▶ **WHAT YOU SHOULD DO**
Output the full listing exactly, character for character.
____
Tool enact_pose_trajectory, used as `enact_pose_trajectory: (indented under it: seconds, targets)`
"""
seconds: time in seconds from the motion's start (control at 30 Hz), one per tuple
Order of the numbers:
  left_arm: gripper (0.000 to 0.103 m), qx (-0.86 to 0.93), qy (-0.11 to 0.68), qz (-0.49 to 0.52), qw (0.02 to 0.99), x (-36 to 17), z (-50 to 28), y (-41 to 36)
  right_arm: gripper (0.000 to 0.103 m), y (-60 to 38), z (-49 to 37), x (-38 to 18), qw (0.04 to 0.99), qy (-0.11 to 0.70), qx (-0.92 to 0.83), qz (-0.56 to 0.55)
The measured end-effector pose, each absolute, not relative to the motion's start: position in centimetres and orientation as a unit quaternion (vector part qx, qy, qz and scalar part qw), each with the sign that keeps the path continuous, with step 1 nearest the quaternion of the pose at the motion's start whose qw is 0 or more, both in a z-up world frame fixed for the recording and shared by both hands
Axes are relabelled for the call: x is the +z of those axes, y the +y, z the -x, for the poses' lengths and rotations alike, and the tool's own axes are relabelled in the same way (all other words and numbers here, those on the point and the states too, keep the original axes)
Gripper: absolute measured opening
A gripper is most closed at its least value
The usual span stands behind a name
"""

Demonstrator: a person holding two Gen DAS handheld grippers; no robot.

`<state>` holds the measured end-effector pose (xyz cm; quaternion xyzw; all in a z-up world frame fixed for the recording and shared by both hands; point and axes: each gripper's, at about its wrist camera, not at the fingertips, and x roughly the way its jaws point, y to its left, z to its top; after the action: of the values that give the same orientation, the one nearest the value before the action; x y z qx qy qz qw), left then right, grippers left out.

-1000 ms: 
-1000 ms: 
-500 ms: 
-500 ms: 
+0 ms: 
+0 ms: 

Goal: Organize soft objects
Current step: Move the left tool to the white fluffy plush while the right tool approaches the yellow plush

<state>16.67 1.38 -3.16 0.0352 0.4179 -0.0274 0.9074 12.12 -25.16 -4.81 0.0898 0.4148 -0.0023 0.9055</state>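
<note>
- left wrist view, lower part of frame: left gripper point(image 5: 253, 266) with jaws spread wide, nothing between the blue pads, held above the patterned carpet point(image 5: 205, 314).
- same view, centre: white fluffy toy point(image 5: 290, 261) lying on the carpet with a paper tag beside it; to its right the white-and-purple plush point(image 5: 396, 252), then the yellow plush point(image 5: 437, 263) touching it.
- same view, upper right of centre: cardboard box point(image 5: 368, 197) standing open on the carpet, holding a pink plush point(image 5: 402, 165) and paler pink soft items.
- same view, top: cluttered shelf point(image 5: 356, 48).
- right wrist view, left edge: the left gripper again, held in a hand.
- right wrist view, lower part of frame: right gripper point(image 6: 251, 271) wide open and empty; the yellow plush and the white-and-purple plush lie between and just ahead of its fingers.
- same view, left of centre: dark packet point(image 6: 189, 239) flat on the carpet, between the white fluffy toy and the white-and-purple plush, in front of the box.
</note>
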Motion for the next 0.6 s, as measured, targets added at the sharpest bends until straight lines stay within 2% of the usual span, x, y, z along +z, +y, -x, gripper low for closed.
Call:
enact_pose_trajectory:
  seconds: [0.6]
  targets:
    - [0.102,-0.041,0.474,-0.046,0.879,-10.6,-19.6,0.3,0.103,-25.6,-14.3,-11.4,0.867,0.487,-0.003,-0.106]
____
▶ **EXPECTED ANSWER**
Tool enact_pose_trajectory, used as `enact_pose_trajectory: (indented under it: seconds, targets)`
"""
seconds: time in seconds from the motion's start (control at 30 Hz), one per tuple
Order of the numbers:
  left_arm: gripper (0.000 to 0.103 m), qx (-0.86 to 0.93), qy (-0.11 to 0.68), qz (-0.49 to 0.52), qw (0.02 to 0.99), x (-36 to 17), z (-50 to 28), y (-41 to 36)
  right_arm: gripper (0.000 to 0.103 m), y (-60 to 38), z (-49 to 37), x (-38 to 18), qw (0.04 to 0.99), qy (-0.11 to 0.70), qx (-0.92 to 0.83), qz (-0.56 to 0.55)
The measured end-effector pose, each absolute, not relative to the motion's start: position in centimetres and orientation as a unit quaternion (vector part qx, qy, qz and scalar part qw), each with the sign that keeps the path continuous, with step 1 nearest the quaternion of the pose at the motion's start whose qw is 0 or more, both in a z-up world frame fixed for the recording and shared by both hands
Axes are relabelled for the call: x is the +z of those axes, y the +y, z the -x, for the poses' lengths and rotations alike, and the tool's own axes are relabelled in the same way (all other words and numbers here, those on the point and the states too, keep the original axes)
Gripper: absolute measured opening
A gripper is most closed at its least value
The usual span stands behind a name
"""

Demonstrator: a person holding two Gen DAS handheld grippers; no robot.

`<state>` holds the measured end-effector pose (xyz cm; quaternion xyzw; all in a z-up world frame fixed for the recording and shared by both hands; point and axes: each gripper's, at about its wrist camera, not at the fingertips, and x roughly the way its jaws point, y to its left, z to its top; after the action: of the values that give the same orientation, the one nearest the value before the action; x y z qx qy qz qw), left then right, grippers left out.

-1000 ms: 
-1000 ms: 
-500 ms: 
-500 ms: 
+0 ms: 
+0 ms: 

Goal: Organize soft objects
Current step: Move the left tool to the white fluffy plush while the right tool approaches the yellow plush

<state>16.67 1.38 -3.16 0.0352 0.4179 -0.0274 0.9074 12.12 -25.16 -4.81 0.0898 0.4148 -0.0023 0.9055</state>
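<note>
- left wrist view, lower part of frame: left gripper point(image 5: 253, 266) with jaws spread wide, nothing between the blue pads, held above the patterned carpet point(image 5: 205, 314).
- same view, centre: white fluffy toy point(image 5: 290, 261) lying on the carpet with a paper tag beside it; to its right the white-and-purple plush point(image 5: 396, 252), then the yellow plush point(image 5: 437, 263) touching it.
- same view, upper right of centre: cardboard box point(image 5: 368, 197) standing open on the carpet, holding a pink plush point(image 5: 402, 165) and paler pink soft items.
- same view, top: cluttered shelf point(image 5: 356, 48).
- right wrist view, left edge: the left gripper again, held in a hand.
- right wrist view, lower part of frame: right gripper point(image 6: 251, 271) wide open and empty; the yellow plush and the white-and-purple plush lie between and just ahead of its fingers.
- same view, left of centre: dark packet point(image 6: 189, 239) flat on the carpet, between the white fluffy toy and the white-and-purple plush, in front of the box.
</note>
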Motion for the next 0.6 s, as measured, targets added at the sharpest bends until straight lines stay within 2% of the usual span, x, y, z along +z, +y, -x, gripper low for closed.
Call:
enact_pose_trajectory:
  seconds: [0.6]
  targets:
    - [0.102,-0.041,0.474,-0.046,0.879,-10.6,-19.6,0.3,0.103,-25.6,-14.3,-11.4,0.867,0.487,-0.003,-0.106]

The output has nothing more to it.